→ WHAT IS BEING ASKED
Below are the entries; give again exactly the lines from the one mentioning "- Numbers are" through the one mentioning "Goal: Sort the", inclusive.

→ Records from a collection

┄┄┄┄┄┄┄┄┄┄

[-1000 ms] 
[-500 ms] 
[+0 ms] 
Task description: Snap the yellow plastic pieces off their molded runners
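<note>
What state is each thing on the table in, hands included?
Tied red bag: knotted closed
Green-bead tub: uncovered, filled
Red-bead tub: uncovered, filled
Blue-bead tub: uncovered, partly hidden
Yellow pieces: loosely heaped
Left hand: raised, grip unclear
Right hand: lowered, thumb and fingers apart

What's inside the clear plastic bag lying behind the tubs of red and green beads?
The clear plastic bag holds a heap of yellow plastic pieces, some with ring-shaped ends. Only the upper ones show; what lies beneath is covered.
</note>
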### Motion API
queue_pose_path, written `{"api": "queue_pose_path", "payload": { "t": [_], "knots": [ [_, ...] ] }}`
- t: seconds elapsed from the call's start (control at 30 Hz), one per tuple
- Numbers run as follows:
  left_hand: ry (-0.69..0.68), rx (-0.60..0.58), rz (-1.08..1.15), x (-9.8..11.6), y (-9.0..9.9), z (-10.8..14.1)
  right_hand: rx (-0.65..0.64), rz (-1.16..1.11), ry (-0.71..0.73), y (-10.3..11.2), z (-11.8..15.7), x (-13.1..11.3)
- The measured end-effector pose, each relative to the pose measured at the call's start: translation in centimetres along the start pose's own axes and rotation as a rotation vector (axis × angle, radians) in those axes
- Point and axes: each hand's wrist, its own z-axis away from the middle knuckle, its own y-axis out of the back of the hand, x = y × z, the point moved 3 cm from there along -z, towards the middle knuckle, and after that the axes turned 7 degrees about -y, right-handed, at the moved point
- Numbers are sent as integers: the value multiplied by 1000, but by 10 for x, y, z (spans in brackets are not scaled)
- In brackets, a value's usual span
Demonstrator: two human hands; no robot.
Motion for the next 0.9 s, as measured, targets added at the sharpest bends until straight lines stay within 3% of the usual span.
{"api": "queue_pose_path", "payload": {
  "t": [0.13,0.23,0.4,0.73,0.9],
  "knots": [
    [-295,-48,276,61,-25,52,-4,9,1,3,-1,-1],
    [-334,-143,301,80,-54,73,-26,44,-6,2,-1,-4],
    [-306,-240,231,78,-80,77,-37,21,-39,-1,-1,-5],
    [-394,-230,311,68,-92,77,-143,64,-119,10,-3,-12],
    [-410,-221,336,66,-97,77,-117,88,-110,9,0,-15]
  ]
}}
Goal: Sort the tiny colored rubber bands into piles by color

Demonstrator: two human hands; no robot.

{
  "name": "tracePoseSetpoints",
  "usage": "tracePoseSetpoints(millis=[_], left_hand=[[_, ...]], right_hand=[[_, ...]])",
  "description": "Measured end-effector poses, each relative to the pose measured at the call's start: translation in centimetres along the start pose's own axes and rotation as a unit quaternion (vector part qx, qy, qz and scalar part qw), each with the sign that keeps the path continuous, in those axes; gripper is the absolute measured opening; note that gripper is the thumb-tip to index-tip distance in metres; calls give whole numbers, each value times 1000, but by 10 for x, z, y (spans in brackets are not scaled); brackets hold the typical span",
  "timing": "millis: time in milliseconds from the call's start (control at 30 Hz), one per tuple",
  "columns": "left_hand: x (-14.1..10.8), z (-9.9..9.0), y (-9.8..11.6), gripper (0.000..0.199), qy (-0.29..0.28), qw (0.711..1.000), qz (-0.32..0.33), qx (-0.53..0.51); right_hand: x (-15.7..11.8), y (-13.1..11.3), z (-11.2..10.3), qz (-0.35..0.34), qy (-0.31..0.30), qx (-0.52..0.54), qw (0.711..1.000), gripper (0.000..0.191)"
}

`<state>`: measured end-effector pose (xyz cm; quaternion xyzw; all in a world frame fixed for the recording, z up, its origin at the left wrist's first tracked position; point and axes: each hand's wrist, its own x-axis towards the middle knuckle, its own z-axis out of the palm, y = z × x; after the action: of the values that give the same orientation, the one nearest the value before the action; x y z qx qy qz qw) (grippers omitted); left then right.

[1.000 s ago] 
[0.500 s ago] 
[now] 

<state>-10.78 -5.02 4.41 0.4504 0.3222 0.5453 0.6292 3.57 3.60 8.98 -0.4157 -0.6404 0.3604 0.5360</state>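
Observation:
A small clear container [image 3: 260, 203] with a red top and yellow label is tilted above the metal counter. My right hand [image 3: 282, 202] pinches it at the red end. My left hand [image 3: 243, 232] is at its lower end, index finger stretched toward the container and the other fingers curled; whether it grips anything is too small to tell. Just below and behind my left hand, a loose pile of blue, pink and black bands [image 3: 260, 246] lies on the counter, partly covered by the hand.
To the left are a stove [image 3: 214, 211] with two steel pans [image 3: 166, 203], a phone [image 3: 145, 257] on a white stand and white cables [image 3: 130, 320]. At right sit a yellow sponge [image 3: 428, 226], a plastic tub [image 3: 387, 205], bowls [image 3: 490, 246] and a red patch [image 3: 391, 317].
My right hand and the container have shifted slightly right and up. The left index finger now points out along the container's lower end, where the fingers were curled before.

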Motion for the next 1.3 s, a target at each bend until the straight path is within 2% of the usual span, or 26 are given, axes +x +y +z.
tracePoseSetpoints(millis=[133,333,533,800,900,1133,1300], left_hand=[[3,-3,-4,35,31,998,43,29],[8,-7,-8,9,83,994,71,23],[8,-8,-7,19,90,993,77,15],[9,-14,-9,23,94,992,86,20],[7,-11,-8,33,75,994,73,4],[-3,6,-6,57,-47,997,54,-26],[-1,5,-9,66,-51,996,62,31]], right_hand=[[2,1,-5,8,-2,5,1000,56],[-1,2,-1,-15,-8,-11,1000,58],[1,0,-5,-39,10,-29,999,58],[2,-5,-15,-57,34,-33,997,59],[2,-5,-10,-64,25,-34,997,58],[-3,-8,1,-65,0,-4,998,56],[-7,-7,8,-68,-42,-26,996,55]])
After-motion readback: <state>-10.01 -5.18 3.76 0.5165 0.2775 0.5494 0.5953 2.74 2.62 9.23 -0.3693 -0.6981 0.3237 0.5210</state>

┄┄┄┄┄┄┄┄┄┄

→ TASK OUTPUT
- Numbers are sent as integers: the value multiplied by 1000, but by 10 for x, y, z (spans in brackets are not scaled)
- In brackets, a value's usual span
Demonstrator: two human hands; no robot.
Motion for the next 0.9 s, as measured, targets added at the sharpest bends until straight lines stay within 3% of the usual span.
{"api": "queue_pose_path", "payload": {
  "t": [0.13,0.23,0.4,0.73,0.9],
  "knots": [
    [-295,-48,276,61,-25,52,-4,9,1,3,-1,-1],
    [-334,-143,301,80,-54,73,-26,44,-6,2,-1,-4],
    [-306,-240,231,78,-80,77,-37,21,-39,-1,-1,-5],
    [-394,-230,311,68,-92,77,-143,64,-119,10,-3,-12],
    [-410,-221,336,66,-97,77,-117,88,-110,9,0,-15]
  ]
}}
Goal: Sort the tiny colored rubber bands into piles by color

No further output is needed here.